■ WORK REQUEST ■
Your answer must hold only the lines below from the line containing "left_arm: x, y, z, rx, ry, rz" through the line containing "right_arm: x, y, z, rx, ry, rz", each reproduced exactly.
+--
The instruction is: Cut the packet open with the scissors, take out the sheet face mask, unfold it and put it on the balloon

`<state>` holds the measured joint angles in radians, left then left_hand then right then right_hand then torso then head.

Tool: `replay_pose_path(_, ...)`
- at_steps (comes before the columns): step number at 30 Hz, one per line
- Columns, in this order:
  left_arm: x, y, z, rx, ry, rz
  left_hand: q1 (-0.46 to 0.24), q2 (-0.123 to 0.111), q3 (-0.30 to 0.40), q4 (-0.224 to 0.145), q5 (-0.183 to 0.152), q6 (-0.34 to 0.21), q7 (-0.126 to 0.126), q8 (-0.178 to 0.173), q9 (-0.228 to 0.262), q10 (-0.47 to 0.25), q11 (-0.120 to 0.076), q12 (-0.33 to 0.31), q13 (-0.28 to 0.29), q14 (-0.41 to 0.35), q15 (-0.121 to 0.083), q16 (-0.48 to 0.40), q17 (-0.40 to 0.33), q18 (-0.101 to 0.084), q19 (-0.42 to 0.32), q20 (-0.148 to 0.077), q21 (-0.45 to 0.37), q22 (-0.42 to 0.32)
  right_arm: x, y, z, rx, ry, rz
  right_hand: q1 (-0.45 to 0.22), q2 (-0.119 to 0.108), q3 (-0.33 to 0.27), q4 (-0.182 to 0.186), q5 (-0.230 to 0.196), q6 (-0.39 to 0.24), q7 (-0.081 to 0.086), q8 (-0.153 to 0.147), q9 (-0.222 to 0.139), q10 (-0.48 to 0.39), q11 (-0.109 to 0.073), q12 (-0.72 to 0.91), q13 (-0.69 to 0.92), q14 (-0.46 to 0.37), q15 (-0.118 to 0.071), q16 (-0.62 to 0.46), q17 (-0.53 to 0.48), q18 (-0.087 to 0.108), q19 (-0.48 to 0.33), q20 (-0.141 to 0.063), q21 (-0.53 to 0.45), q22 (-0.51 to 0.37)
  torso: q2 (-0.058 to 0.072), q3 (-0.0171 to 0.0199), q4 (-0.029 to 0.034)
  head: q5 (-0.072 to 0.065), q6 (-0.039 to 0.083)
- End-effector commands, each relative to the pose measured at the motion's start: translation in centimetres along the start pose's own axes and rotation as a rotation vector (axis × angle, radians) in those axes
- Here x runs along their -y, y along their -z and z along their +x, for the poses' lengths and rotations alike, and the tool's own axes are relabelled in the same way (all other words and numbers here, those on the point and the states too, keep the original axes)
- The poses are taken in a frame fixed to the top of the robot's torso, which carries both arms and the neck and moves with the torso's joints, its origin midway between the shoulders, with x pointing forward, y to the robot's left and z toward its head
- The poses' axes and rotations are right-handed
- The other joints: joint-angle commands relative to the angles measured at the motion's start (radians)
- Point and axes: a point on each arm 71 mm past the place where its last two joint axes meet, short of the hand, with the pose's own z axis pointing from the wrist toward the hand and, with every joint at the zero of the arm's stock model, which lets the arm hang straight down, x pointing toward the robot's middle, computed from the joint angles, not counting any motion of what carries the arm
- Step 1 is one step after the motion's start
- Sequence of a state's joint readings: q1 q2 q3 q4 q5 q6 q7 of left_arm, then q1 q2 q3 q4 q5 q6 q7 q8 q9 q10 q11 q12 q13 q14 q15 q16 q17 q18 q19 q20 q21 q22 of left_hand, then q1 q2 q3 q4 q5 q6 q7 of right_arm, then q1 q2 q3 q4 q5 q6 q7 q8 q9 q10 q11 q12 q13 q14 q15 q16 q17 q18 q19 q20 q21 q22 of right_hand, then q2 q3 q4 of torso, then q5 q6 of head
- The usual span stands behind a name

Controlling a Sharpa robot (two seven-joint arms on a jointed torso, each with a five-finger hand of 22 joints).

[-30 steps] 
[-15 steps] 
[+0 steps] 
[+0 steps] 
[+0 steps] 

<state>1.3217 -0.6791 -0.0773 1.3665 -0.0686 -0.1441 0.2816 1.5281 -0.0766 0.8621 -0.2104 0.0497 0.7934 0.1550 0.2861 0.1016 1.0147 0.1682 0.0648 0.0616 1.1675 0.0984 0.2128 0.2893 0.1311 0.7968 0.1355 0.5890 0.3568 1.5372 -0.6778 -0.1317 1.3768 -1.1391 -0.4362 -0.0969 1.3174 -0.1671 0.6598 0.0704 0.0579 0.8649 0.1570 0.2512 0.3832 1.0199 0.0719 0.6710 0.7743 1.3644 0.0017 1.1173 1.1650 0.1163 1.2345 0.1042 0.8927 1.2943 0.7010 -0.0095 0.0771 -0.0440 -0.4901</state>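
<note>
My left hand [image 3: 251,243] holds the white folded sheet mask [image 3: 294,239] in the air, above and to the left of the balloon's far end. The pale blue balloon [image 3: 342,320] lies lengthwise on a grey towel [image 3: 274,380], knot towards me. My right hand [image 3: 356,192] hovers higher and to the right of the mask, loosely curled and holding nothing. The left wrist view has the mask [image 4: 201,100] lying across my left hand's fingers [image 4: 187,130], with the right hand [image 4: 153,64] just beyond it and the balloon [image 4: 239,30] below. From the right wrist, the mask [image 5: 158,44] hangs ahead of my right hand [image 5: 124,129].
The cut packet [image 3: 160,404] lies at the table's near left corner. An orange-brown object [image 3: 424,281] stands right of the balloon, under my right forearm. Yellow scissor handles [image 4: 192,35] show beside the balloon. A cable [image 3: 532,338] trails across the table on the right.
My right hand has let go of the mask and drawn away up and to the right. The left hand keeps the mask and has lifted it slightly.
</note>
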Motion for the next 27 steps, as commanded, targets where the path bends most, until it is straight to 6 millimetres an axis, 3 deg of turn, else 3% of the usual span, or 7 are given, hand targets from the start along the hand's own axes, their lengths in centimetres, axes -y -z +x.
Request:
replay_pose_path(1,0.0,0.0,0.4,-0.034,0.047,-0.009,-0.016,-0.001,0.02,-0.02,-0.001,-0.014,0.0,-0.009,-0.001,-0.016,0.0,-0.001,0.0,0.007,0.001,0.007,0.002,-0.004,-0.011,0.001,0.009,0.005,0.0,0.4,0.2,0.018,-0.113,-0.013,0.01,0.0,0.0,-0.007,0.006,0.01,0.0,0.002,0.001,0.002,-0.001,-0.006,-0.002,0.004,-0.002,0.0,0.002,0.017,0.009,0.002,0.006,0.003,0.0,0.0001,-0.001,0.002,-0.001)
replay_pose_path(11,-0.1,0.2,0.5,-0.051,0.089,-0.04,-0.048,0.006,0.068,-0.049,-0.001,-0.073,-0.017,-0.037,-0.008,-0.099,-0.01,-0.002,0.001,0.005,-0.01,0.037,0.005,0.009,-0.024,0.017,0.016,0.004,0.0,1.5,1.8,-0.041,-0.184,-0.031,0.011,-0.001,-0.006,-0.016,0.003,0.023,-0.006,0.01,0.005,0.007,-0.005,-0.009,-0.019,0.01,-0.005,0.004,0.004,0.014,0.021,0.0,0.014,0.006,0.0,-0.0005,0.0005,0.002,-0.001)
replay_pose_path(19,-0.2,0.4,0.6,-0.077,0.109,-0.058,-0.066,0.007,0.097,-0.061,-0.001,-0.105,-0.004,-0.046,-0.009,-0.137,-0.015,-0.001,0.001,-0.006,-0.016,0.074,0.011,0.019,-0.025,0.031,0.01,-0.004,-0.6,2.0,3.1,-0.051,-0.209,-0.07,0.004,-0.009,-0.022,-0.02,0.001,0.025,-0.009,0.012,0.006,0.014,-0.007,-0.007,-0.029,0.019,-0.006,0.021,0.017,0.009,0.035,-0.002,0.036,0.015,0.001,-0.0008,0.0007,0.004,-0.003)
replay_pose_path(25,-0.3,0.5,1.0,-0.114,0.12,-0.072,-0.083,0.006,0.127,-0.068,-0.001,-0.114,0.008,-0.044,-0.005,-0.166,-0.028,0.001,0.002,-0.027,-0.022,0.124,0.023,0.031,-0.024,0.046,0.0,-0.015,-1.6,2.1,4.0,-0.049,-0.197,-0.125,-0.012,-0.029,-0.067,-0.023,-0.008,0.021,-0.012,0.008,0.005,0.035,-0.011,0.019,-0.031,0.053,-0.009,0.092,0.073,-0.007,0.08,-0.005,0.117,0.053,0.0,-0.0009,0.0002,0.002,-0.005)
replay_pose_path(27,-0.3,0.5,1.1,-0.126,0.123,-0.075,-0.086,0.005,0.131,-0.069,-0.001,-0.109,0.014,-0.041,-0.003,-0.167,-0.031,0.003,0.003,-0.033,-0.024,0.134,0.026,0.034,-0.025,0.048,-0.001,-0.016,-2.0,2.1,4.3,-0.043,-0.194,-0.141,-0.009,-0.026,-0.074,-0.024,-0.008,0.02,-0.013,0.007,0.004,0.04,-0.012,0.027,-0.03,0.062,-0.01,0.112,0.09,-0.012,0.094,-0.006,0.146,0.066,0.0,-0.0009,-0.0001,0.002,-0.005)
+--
■ PROBLEM SOLUTION ■
  left_arm: x, y, z, rx, ry, rz
  left_hand: q1 (-0.46 to 0.24), q2 (-0.123 to 0.111), q3 (-0.30 to 0.40), q4 (-0.224 to 0.145), q5 (-0.183 to 0.152), q6 (-0.34 to 0.21), q7 (-0.126 to 0.126), q8 (-0.178 to 0.173), q9 (-0.228 to 0.262), q10 (-0.47 to 0.25), q11 (-0.120 to 0.076), q12 (-0.33 to 0.31), q13 (-0.28 to 0.29), q14 (-0.41 to 0.35), q15 (-0.121 to 0.083), q16 (-0.48 to 0.40), q17 (-0.40 to 0.33), q18 (-0.101 to 0.084), q19 (-0.42 to 0.32), q20 (-0.148 to 0.077), q21 (-0.45 to 0.37), q22 (-0.42 to 0.32)
  right_arm: x, y, z, rx, ry, rz

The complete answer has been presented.